In Count IV of its complaint, Jaskey alleges that the computer system was "insufficient" to perform its function in accordance with Jaskey and Display Data's expectations. The plaintiffs do not allege that an unreasonably hazardous condition in the equipment caused physical harm to property or to a person, or physically damaged the equipment itself. The only claims of damage for the unsuitable computer system were for loss of value of the computer system and the accompanying replacement costs. Because Jaskey's claim in Count IV is solely for economic loss and not for physical harm to a person or property, the claim is actually in contract.
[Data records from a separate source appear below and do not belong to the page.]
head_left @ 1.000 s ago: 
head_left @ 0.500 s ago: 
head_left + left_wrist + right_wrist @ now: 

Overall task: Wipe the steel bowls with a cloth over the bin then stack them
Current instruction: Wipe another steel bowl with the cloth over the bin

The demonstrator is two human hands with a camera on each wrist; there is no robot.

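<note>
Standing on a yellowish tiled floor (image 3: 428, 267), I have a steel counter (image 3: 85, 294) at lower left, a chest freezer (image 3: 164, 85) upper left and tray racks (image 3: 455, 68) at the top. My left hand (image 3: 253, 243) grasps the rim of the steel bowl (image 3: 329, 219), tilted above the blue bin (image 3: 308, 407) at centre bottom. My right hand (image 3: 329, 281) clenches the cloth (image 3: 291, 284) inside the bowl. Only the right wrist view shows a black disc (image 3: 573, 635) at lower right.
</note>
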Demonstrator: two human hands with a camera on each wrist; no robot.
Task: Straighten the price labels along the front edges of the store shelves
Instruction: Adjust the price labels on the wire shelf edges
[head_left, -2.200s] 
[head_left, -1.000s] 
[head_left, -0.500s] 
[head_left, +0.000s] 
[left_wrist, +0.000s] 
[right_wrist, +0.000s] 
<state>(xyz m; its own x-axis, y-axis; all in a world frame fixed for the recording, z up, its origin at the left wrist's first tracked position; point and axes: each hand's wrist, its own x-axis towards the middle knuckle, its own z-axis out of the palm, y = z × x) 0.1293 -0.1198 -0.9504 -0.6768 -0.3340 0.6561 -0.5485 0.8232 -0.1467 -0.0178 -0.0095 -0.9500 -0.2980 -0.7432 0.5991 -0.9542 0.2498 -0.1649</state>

As a result, Count IV which contains the plaintiffs' negligence claim will be dismissed pursuant to Rule 12(b)(6) of the Federal Rules of Civil Procedure.
AND NOW, this 27 day of April, 1983, the Court having considered the defendant's motion to dismiss pursuant to Fed.R.Civ.P. 12(b)(6) and the parties' memoranda in connection with this motion, for the reasons set forth in the Court's Memorandum of April 27, 1983,
IT IS ORDERED that defendant's motion to dismiss pursuant to Fed.R.Civ.P. 12(b)(6) those portions of Count II relating to the breach of express warranties and to the breach of an implied warranty of fitness for a particular purpose is GRANTED.
IT IS FURTHER ORDERED that defendant's motion to dismiss Count IV of the complaint pursuant to Fed.R.Civ.P. 12(b)(6) is GRANTED.